The correct approach that elicits the right kind of responses is to make the cost of compliance cheaper and the process of compliance seamless.
Do not make it difficult to register anything; do not make it difficult to pay taxes, a licence, a fee, and so on.
Make compliance efficient, inviting, attractive and rewarding.
Clarity. Lawyers thrive on nebulous laws; autocrats too. Judicial harassment and instrumentalisation of the law thrive in ambiguity.
Not all ambiguous laws are accidental; many are intentional because the lawmakers built with an agenda in mind, and not necessarily a good one.
Thus eliminate all ambiguities to the extent possible (I know there are complex exceptions). Laws must be intelligible, capable of interpretation within existing rules of interpretation, and capable of precise meaning.
Consistency. A law must neither self-contradict nor contradict others in substance and effect.
The law must build on what is there, and not subtract. Revisions to grundnorums (the basic norm that forms the basis of a legal order) especially must be kept absolutely minimal.
The law is a disciplined vocation that thrives in consistency, thus, order. In no way does this imply subtracting from the concept of the living law.
Here, I align with Thomas Jefferson who, in 1816, wrote: “I am certainly not an advocate for frequent and untried changes in laws and constitutions.
I think moderate imperfections had better be borne with; because, when once known, we accommodate ourselves to them, and find practical means of correcting their ill effects.
But I know also, that laws and institutions must go hand in hand with the progress of the human mind.
As that becomes more developed, more enlightened, as new discoveries are made, new truths disclosed, and manners and opinions change with the change of circumstances, institutions must advance also, and keep pace with the times.
We might as well require a man to wear still the coat which fitted him when a boy, as civilized society to remain ever under the regimen of their barbarous ancestors”.
Enforceability. Unless the law can be enforced, practically, realistically, effectively and efficiency, do not pass the law.
You will undermine the institution of the law and invite contempt.

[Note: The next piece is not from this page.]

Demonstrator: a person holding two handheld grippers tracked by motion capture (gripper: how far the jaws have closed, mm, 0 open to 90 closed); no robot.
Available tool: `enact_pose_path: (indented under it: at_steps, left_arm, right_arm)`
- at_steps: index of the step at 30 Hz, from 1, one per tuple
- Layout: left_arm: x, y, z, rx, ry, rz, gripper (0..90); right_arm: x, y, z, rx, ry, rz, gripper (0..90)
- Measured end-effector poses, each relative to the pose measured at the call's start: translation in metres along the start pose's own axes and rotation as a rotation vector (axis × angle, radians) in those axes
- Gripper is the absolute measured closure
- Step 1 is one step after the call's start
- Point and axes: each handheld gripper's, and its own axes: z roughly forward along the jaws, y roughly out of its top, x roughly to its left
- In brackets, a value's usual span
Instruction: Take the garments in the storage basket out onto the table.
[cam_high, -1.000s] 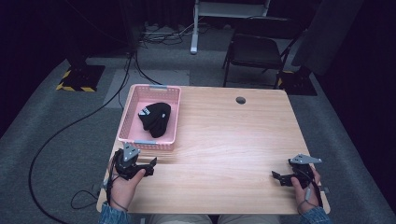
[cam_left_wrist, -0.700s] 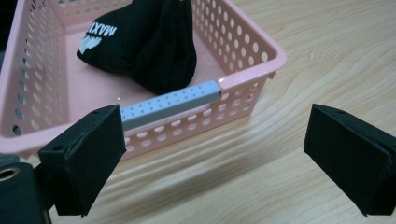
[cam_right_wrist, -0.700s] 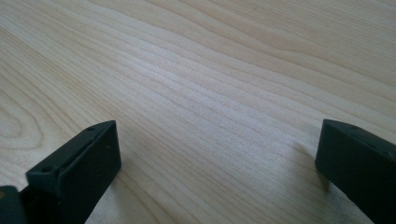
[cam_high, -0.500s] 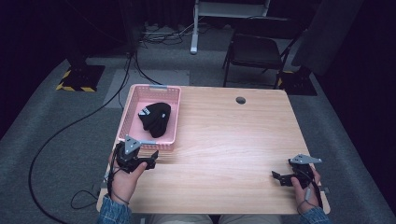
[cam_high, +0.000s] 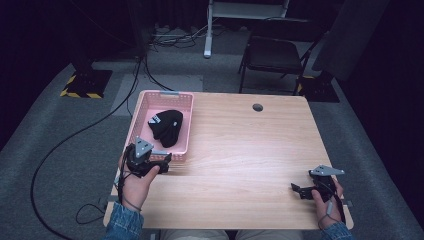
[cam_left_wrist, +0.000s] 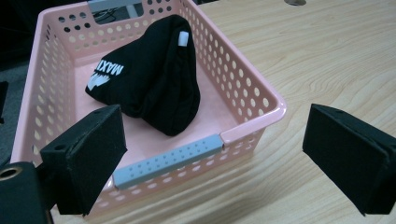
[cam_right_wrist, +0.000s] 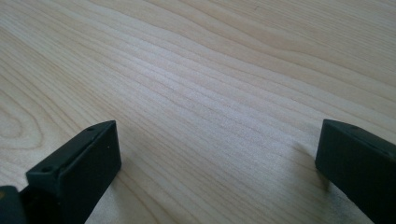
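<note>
The left gripper (cam_high: 161, 161) hangs at the near end of the pink perforated basket (cam_high: 141, 107), its jaws spread wide with nothing between them, as the left gripper view shows. Ahead of it and a little below, just past the grey handle strip (cam_left_wrist: 166, 160) on the basket's near rim, lies the black beanie (cam_left_wrist: 152, 77), folded into a wedge on the basket floor, touching neither long wall as far as I can tell. Its long axis runs away from the gripper toward the far rim, tilted slightly to that gripper's left, with the white-printed cuff end at the left and a small white tag (cam_left_wrist: 182, 38) toward the far end. The right gripper (cam_high: 301, 190) rests well apart at the other near corner of the wooden table (cam_high: 250, 150), jaws likewise spread and empty. The left gripper is clearly the nearer, so the reach into the basket looks to be its job: forward over the rim and down onto the beanie's near, thick fold
</note>
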Motion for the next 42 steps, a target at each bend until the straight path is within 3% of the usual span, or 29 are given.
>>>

And enforcement is not another word for punishment. Not everything needs punishment.
The sting of a law should not be fear of punishment.
Rather, it should be inner willingness to comply out of perceiving the benefits of compliance to the individual and the collective.

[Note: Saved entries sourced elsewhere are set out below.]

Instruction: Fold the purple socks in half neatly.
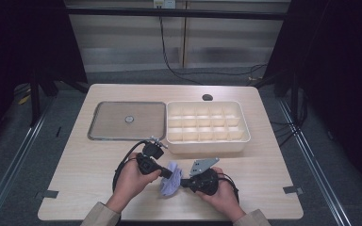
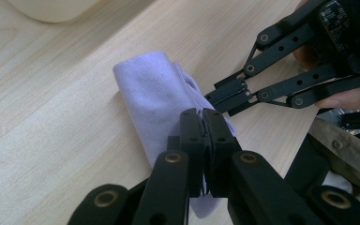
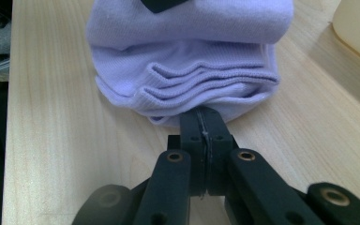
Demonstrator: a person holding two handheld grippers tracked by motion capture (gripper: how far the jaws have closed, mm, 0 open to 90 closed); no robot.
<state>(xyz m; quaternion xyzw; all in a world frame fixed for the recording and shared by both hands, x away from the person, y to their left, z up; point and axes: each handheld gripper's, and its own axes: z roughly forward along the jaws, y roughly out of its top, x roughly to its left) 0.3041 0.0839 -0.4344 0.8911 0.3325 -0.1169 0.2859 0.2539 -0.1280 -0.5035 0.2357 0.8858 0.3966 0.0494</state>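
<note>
A folded lavender cloth (image 1: 170,184) with ribbed hems, like a sock bundle, lies near the table's front edge between my two hands. My left gripper (image 1: 170,173) comes in from the left and is shut on the cloth's upper layers (image 2: 150,93); in the left gripper view its jaws (image 2: 202,116) meet with fabric pinched between them. From the right, my right gripper (image 1: 183,182) is shut on the cloth's lower edge (image 3: 187,70), its jaws (image 3: 202,116) pressed together on a thin fold. The right gripper (image 2: 215,96) also shows in the left gripper view, biting the cloth's far side.
A flat metal tray (image 1: 99,128) with a small round item (image 1: 128,119) lies at the back left. Beside it stands a cream box (image 1: 207,143) divided into several compartments. A dark round hole (image 1: 207,97) sits near the table's far edge.
</note>
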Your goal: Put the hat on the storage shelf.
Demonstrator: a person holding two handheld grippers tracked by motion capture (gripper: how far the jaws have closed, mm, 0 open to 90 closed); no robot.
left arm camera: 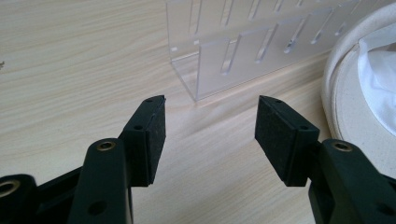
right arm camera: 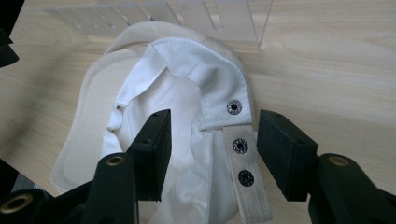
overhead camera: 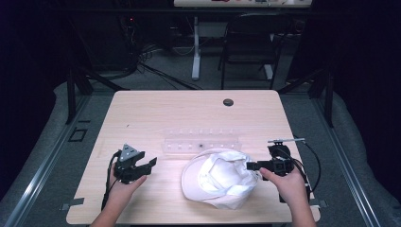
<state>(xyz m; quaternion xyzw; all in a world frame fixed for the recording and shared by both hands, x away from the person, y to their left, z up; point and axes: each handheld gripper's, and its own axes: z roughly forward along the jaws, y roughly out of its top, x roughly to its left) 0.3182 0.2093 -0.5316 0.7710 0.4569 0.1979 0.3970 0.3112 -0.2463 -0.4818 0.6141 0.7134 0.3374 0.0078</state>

Overregulated societies are naturally rife with punitive laws. Yet punitive laws breed contempt, rebellion and non-compliance.

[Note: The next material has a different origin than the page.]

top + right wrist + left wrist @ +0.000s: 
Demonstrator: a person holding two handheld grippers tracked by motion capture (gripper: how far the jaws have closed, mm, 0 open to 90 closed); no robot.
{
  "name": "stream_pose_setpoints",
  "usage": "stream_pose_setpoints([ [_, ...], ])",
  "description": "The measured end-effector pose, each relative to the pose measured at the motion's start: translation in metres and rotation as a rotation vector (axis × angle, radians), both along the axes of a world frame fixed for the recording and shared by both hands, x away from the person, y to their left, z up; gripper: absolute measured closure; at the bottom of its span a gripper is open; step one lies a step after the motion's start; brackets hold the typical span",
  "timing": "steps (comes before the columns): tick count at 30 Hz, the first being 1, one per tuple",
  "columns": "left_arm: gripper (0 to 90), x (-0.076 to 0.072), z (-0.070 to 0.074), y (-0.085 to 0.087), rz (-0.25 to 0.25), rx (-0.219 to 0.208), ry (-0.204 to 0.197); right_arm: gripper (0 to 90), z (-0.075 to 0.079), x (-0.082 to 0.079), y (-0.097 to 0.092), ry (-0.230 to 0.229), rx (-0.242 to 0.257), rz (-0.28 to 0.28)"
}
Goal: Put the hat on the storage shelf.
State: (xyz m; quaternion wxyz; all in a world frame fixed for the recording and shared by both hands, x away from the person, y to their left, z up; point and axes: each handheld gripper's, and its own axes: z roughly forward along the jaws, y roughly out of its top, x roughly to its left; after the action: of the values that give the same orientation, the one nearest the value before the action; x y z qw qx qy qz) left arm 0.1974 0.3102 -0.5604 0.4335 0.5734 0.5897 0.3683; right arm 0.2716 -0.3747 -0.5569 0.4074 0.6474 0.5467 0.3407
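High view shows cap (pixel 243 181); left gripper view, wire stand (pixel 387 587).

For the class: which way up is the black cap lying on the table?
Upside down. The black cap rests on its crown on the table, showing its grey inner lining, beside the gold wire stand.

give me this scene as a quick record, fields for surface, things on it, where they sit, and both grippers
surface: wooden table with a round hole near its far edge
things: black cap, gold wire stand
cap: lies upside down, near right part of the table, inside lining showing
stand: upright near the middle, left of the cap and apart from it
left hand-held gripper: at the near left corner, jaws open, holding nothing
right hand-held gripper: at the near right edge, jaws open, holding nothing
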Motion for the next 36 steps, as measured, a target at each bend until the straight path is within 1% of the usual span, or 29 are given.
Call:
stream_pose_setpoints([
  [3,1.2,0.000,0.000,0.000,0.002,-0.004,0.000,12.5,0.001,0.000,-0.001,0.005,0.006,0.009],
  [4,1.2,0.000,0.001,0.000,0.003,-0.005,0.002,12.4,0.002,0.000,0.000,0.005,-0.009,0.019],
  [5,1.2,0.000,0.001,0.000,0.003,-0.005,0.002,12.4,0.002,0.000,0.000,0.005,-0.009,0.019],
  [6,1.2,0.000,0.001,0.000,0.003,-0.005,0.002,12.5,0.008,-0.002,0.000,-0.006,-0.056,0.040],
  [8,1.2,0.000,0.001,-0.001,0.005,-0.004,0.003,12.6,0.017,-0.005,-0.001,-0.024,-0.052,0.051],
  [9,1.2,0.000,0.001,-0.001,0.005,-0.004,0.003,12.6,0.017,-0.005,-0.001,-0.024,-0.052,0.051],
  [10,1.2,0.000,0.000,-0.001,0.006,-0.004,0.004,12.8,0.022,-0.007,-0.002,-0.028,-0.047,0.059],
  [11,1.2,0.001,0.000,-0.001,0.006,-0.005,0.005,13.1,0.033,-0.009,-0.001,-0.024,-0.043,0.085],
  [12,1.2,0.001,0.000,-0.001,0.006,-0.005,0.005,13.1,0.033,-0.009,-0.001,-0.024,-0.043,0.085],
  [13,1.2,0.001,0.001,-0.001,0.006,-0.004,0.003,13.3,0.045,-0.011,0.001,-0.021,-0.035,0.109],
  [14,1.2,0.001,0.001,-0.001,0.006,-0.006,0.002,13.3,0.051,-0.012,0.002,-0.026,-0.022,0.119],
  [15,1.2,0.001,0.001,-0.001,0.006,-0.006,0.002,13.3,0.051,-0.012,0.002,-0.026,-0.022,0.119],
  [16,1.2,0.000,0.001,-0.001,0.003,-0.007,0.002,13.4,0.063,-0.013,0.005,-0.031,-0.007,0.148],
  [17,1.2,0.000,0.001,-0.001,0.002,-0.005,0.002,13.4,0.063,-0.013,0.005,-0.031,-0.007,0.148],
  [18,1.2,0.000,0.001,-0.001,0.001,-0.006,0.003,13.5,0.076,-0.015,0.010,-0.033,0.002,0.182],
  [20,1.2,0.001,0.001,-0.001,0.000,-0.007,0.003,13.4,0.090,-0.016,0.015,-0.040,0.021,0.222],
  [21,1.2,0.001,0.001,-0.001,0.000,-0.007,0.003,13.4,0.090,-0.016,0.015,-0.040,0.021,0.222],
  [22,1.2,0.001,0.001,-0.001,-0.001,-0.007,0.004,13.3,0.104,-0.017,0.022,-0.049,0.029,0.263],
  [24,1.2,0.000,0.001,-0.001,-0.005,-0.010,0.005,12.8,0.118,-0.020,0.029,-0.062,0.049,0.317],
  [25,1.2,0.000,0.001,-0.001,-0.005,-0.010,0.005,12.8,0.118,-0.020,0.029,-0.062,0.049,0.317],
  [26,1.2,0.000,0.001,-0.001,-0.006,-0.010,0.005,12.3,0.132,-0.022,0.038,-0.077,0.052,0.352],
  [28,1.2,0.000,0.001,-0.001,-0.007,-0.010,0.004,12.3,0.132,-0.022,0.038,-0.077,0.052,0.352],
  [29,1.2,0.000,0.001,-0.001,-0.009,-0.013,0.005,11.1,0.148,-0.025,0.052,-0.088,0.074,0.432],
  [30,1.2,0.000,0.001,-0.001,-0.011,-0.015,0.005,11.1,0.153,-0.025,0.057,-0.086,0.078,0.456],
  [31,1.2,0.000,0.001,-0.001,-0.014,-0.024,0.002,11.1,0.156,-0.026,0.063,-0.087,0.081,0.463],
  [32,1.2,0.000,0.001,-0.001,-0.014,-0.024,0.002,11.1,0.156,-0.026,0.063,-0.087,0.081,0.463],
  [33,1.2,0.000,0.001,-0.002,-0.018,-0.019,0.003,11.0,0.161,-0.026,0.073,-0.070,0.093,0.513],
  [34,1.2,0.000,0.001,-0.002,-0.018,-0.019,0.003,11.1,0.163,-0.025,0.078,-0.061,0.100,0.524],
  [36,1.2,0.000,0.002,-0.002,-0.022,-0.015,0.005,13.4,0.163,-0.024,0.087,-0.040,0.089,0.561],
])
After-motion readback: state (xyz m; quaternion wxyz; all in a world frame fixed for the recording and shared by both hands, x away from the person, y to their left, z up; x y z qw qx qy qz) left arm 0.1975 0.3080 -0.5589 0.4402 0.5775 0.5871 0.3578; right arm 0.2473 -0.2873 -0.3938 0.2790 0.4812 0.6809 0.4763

Laws must be facilitatory, not booby traps seeking victims.
Openness and inclusion. There is a process and substance element to this: laws that come from nowhere, whose origins are unknown and unclear, will meet with suspicion, resentment and resistance.
This is even more so when consultation is feigned and groups and peoples are excluded.
The way laws, as with decision-making, should ideally work is that we consult and debate, and the most refined of ideas, objectively, carry the day.
Not all ideas and not all laws will succeed, but by debate we reduce the chances of failure, and it will be such that we all are content and satisfied that we made the best possible decision under the best available information, facts and arguments.
That way, we collectively own our failures, with no gripe and no witches to hunt.
Humaneness. Laws made for humans must be humane. There must be recognition that different laws affect different people differently.
People experience societies and laws in disparate ways depending on their circumstances, station and contextual realities.
A wise lawmaker will think of the effect and impact across the spectrum, with a view to ensure less burden and more protection, benefits and support accruing to the more likely to be affected negatively in any dimension by the said law.
The morality and power of the law do not come from the text and what the enforcer can do. It comes for acceptance of the idea of the law, the process that fed into that law, and the collective utility of that law – whether one likes that law or not.
This is what leads to compliance and what makes a body of law and a legal system respectable. I so submit.